Ce n’est pas le fruit du hasard.
«Ce cycle s’explique par la taille de la population à l’époque et sa densité, indique Alain Gagnon. En Europe, où la population était plus grande et plus dense, les cycles étaient plus courts avec des épidémies qui revenaient plutôt tous les cinq ou six ans.»
La variole, probable cause
Quelle maladie infectieuse explique le cycle? Les chercheurs n’ont pas la preuve que la variole a frappé à chacune des pointes épidémiques. Ils ont pris leurs données dans les registres paroissiaux, qui ne mentionnaient que très rarement la cause des décès.
«Les prêtres écrivaient la cause seulement lorsqu’elle était spectaculaire, mais il était très commun de voir des enfants mourir dans les périodes d’épidémie, relate le démographe. Vers 1750, soit un peu avant la Conquête, plus de la moitié des enfants nés à Montréal mouraient avant d’atteindre un an.»
Par contre, les chercheurs ont retrouvé dans des documents anciens des mentions que la variole avait été particulièrement violente certaines années. «Elles correspondent aux années où le nombre de morts montait en flèche», précise Alain Gagnon.

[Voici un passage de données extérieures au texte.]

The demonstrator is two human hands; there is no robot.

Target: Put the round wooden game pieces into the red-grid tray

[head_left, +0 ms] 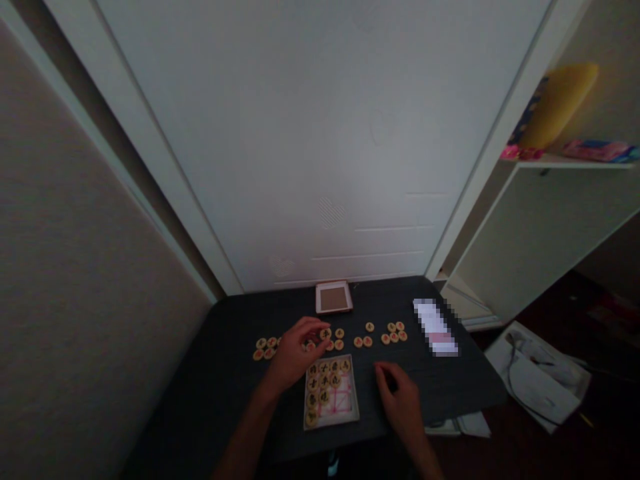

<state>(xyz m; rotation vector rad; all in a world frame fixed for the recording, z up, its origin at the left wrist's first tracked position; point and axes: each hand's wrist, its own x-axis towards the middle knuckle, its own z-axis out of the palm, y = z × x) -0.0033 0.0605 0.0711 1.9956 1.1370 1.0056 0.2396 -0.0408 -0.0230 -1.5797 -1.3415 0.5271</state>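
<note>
Chess piece [325, 333] at the fingertips of my left hand [299, 345]: I have it pinched between thumb and forefinger, just beyond the far edge of the open box [356, 393]. It is round, so I read no long axis. From those fingers, the bare stretch of box floor lies back toward me and slightly right; black-marked pieces [324, 381] fill the far and left parts. My right hand [400, 395] rests right of the box, farther from the piece, fingers curled; I can't tell whether they're fully closed. Farther out, loose pieces [368, 342] flank it on the counter [210, 387], with a shallow lid [334, 299] behind.
</note>
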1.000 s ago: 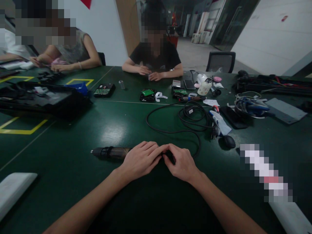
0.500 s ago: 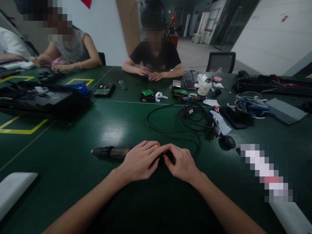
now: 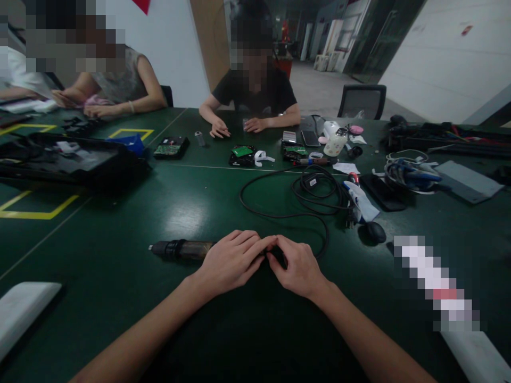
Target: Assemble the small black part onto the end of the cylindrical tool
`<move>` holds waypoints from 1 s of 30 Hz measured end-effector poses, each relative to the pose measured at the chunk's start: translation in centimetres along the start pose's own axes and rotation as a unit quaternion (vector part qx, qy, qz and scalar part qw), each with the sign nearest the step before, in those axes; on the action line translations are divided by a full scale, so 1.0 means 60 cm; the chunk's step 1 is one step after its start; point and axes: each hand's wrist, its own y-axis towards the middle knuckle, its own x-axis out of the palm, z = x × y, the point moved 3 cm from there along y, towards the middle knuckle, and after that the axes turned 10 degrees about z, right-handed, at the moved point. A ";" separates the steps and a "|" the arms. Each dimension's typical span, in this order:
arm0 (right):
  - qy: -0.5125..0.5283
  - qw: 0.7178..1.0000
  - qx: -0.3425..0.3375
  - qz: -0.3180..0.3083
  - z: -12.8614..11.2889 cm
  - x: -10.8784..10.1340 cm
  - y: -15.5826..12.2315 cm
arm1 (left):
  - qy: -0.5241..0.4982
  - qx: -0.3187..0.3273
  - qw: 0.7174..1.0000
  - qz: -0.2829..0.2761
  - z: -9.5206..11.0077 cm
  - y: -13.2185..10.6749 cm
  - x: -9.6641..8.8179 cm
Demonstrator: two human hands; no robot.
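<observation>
I have the left hand (image 3: pixel 231 264) closed over the back end of a dark cylindrical tool (image 3: pixel 187 250), which lies toward the near edge of the bench (image 3: pixel 99 266), metal tip pointing left. The right hand (image 3: pixel 297 266) meets it there, fingertips bunched; I can't tell what they pinch. Beyond, a black cable (image 3: pixel 287 217) loops toward the far edge.

I can't see the right part of the dark tool (image 3: pixel 186 250) because the left hand (image 3: pixel 231 260) covers it. On the left, the black tray (image 3: pixel 75 178) gets cut off. So does the white bar (image 3: pixel 477 351), near right, and part of it is all blurry. The far person's (image 3: pixel 275 90) little thing (image 3: pixel 245 124) is too small to tell.
</observation>
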 end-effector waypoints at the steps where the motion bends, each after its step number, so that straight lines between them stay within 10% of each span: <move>1: -0.001 1.000 0.000 -0.001 0.000 0.000 0.000 | -0.005 0.001 1.000 0.000 0.000 0.000 0.000; 30: 0.002 1.000 0.000 -0.004 -0.001 -0.002 0.001 | -0.026 -0.005 1.000 0.007 -0.001 0.002 -0.002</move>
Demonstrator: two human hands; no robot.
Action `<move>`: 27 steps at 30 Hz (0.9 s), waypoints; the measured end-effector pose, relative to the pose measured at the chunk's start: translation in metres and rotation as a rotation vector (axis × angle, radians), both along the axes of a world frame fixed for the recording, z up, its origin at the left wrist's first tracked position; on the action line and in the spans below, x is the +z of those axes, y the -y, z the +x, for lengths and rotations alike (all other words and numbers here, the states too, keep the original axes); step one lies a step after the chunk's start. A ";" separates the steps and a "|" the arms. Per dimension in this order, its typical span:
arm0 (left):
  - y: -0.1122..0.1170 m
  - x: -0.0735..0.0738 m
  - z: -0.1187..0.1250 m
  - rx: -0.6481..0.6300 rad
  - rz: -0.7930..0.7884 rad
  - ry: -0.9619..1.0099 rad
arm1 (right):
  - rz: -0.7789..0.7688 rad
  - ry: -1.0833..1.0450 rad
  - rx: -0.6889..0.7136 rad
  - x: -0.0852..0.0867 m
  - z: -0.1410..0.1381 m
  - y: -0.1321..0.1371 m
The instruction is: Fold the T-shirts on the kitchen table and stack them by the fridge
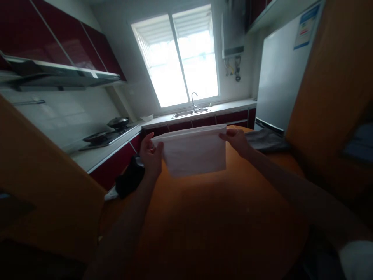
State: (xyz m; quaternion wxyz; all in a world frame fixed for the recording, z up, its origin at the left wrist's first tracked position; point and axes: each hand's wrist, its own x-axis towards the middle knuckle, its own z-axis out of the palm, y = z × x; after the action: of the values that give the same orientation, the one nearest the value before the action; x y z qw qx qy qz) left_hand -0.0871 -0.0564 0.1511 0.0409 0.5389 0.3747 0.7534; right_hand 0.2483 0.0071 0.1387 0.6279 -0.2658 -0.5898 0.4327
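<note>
A white folded cloth [194, 151] is held up above a round orange table [221, 217]. My left hand [150, 153] grips its upper left corner with fingers pinched. My right hand [236, 140] pinches the upper right corner. The cloth hangs flat between both hands, its lower edge near the tabletop; whether it touches the table is unclear.
A dark cloth [128, 181] lies at the table's left edge and a grey cloth [266, 140] at the far right. Behind are a counter with a sink and tap [192, 107], a stove with a pan [118, 123], and a white fridge [284, 74] to the right.
</note>
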 end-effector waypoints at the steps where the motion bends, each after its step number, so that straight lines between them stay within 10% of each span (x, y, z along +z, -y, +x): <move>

La variole faisait à ce moment-là énormément de ravages en Europe et au Québec. Elle a été déclarée éradiquée en 1980 par l’Organisation mondiale de la santé, à la suite d’une campagne de vaccination à l’échelle de la planète.
Des pressions environnementales
Les chercheurs se sont aussi demandé si les conditions environnementales influaient sur la mortalité des enfants de moins de sept ans. Ils ont donc regardé notamment les données sur la température de l’époque et le manque de précipitations.
«On a vu que les variables environnementales, qui ont pu être associées à des carences alimentaires, avaient un effet sur le taux de mortalité des enfants de moins de sept ans, signale Alain Gagnon. Par contre, cette corrélation était visible seulement les années où il n’y avait pas de pointe épidémique. C’est probablement parce que la variole frappait tout le monde, les riches comme les pauvres.»
Si les chercheurs ont pu faire ces analyses, c’est grâce à une base de données qui permet de reconstituer la population québécoise du début de la colonie jusqu’en 1799. Cette base a été mise sur pied par le Programme de recherche en démographie historique de l’Université de Montréal, dirigé par Lisa Dillon, qui a également collaboré à l’article.
Avec la récente Infrastructure intégrée des microdonnées historiques de la population québécoise, fruit des efforts de chercheurs de l’Université du Québec à Chicoutimi (initiateurs du projet), de l’UdeM, de l’Université du Québec à Trois-Rivières et de l’Université Laval, il est maintenant possible de poursuivre les analyses jusqu’en 1850.
«Pendant ces années, la population a continué de croître de manière exponentielle au Québec, avec ses familles nombreuses, conclut Alain Gagnon. Je suis curieux de voir si le cycle d’épidémie s’est raccourci pour ressembler à ce qu’on trouvait alors en Europe. On poursuivra donc notre travail.»